GAO Study: Fragmented Oversight Leads to Fishy Seafood Deals

It’s due in part to lack of standards and coordination among the various federal agencies that oversee seafood, according to a report released this month by the Government Accountability Office (GAO).

Sometimes excessive amounts of water, ice or breading are added to increase weight, sometimes seafood is shipped through an intermediate country to avoid customs duties, and sometimes packages are labeled as containing more seafood than they actually do, called short-weighting, according to the report. And species substitution – selling cheap fish, often in fillet form, as more expensive species — is occurring with increasing frequency, according to Food and Drug Administration (FDA) spokeswoman Stephanie Kwisnek in a USA Today report.

When such substitutions occur farther up the seafood supply chain, distributors, as the last link in the chain to the operator, can be implicated.
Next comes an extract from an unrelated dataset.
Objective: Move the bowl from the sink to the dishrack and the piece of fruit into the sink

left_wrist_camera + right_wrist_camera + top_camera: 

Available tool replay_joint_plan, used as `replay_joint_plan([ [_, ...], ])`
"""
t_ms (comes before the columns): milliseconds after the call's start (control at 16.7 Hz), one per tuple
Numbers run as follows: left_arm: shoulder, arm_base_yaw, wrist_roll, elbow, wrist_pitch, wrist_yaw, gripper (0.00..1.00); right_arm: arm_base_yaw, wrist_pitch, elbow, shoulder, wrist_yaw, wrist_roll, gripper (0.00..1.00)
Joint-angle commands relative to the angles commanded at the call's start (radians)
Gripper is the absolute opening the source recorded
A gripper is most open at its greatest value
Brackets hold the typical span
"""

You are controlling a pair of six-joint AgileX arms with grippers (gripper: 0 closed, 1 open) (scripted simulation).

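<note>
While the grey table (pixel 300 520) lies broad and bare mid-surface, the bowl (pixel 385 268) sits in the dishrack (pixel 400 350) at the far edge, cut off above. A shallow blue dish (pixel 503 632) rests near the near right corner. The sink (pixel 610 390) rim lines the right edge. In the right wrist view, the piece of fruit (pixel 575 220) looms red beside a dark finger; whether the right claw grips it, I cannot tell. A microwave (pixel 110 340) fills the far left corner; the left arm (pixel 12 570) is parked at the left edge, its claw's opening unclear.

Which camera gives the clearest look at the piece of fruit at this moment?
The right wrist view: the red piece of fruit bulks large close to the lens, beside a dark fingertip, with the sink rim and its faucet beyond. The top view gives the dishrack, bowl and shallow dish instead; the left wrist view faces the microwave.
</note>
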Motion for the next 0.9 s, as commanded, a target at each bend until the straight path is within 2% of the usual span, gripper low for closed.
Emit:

Such was the case in 2006, when a Sysco operating company in Florida came under intense scrutiny following a newspaper investigation that uncovered product sold as higher-priced grouper was a cheaper species of fish. Sysco Food Services – West Coast Florida Inc., maintained it did not knowingly substitute any species for grouper, but last fall agreed to a settlement in which it would donate $100,000 worth of food to local soup kitchens and charities, and pay $200,000 to reimburse the state for its investigative costs and fees.
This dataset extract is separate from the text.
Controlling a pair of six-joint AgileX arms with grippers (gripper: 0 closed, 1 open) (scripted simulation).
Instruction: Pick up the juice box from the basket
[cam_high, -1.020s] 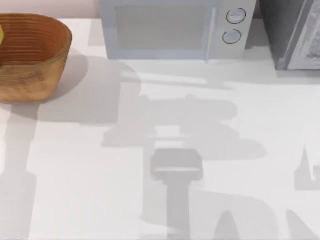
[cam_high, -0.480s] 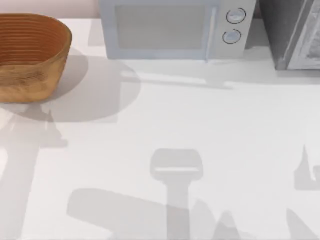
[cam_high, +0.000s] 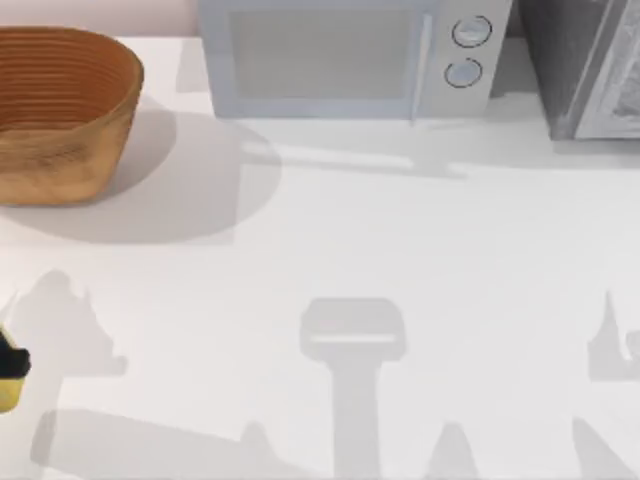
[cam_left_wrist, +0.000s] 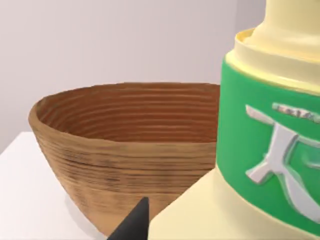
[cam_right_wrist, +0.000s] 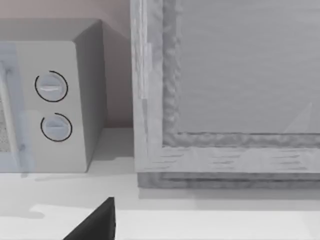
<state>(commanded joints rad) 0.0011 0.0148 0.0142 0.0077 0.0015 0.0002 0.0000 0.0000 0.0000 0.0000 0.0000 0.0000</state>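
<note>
The juice box (cam_left_wrist: 270, 150), pale yellow with a green band, looms close in the left wrist view, held clear of the basket (cam_left_wrist: 115, 150) behind it. My left gripper (cam_high: 8, 360) is at the table's left edge, in front of the basket (cam_high: 60, 110), shut on the juice box (cam_high: 6, 395), whose yellow shows just below the black gripper. One black fingertip (cam_left_wrist: 132, 225) pokes out beside the carton. Inside, the orange-brown basket shows bare ribbed coils. A dark part of my right gripper (cam_right_wrist: 95, 222) appears in the right wrist view, low over the table.
A grey microwave (cam_high: 350, 55) stands at the back middle, with two round dials (cam_right_wrist: 52, 105). A tall grey cabinet (cam_high: 590, 65) fills the back right corner. Arm shadows lie across the white table (cam_high: 400, 240).
The yellow at the basket's left edge is gone. My left gripper with the juice box has come into the top view at the left edge, and the arm shadow has swung left and forward.
</note>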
The company also reduced the number of its grouper suppliers from 14 to three to control quality. It is also testing those suppliers more frequently and developing more accurate species samples to improve the reliability of tests, the company said at the time.

The GAO report notes that seafood companies routinely receive written solicitations to buy fraudulent products. But the report says that when the National Fisheries Institute forwarded several solicitations to the FDA last year, the agency took no action.
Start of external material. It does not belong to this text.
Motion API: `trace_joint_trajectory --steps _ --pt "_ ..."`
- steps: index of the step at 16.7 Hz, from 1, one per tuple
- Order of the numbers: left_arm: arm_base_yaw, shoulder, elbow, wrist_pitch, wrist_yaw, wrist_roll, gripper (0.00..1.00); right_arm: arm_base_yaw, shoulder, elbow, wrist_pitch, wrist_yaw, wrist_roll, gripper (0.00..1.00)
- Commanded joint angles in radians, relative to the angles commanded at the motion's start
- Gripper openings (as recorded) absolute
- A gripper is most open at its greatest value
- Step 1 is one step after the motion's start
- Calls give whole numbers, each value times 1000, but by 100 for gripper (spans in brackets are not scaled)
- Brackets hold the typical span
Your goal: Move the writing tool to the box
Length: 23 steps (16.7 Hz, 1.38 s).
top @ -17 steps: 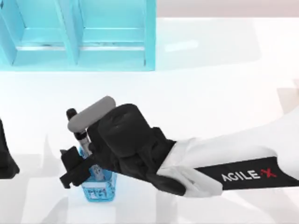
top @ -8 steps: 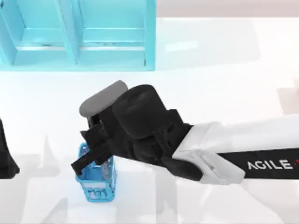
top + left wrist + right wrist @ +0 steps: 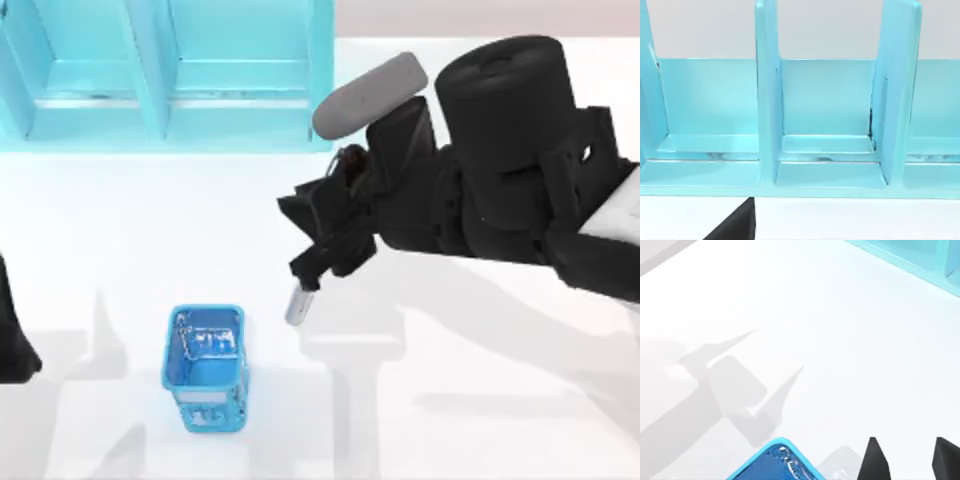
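White table [image 3: 480, 400] carries a blue mesh holder [image 3: 207, 365] at lower left and a light-blue compartment box [image 3: 165, 75] at upper left; right gripper [image 3: 315, 262], centre frame, clamps the marker pen [image 3: 298, 304], barrel hanging below the fingers; left arm [image 3: 12, 335] parked at left edge.

The right gripper [image 3: 318, 262] covers most of the marker pen [image 3: 298, 304] in the top view — just its grey lower end pokes out below the fingers, cap and lettering hidden. In the right wrist view the picture's edge cuts the fingertips [image 3: 873, 460] and the blue mesh holder [image 3: 775, 464] down to a corner. The light-blue box [image 3: 170, 70] runs off the top view's edge, and the left arm [image 3: 14, 335] is cropped at the left border.
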<state>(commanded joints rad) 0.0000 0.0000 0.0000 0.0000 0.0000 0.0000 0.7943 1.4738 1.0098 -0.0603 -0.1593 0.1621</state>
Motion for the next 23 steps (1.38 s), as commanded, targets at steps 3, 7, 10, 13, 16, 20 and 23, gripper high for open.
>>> trace_joint_trajectory --steps 3,7,10,13,16,20,23 --pt "0 0 0 0 0 0 100 -46 -99 -17 -92 -36 -26 0" --pt "0 0 0 0 0 0 100 -54 -112 -19 -105 -41 -30 0" --pt "0 0 0 0 0 0 100 -61 -106 -14 -111 -45 -36 0" --pt "0 0 0 0 0 0 100 -156 -91 0 -170 -89 -102 0" --pt "0 0 0 0 0 0 100 -328 -82 24 -262 -160 -215 0" --pt "0 0 0 0 0 0 100 -650 -99 66 -403 -284 -409 0" --pt "0 0 0 0 0 0 100 -929 -131 90 -509 -383 -563 0"
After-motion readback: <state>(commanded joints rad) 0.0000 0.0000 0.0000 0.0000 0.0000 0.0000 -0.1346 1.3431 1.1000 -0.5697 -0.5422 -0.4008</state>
Consumers who called the FDA after buying mislabeled seafood also reportedly got nowhere. One consumer complained about frozen shrimp labeled as a product of Mexico that had a second label underneath indicating it was a product of Thailand.

The USA Today’s article noted that the FDA wouldn't comment directly on the report, but Kwisnek did say that "resource constraints have forced the FDA to prioritize food safety issues above issues of economic fraud."

Two other federal agencies also oversee seafood. The Department of Homeland Security's Customs and Border Protection agency focuses on detecting schemes by seafood importers to avoid paying duty. The National Marine Fisheries Service of the Department of Commerce maintains a fee-for-service program, paid for by retailers, which inspects one-third of the seafood consumed in the USA.

The report recommends that the FDA include species fraud in its safety rules and increase interagency collaboration. For example, the FDA, Customs and Border Protection and the National Marine Fisheries Service are each building separate DNA libraries to determine the species of seafood samples rather than sharing the DNA sequences.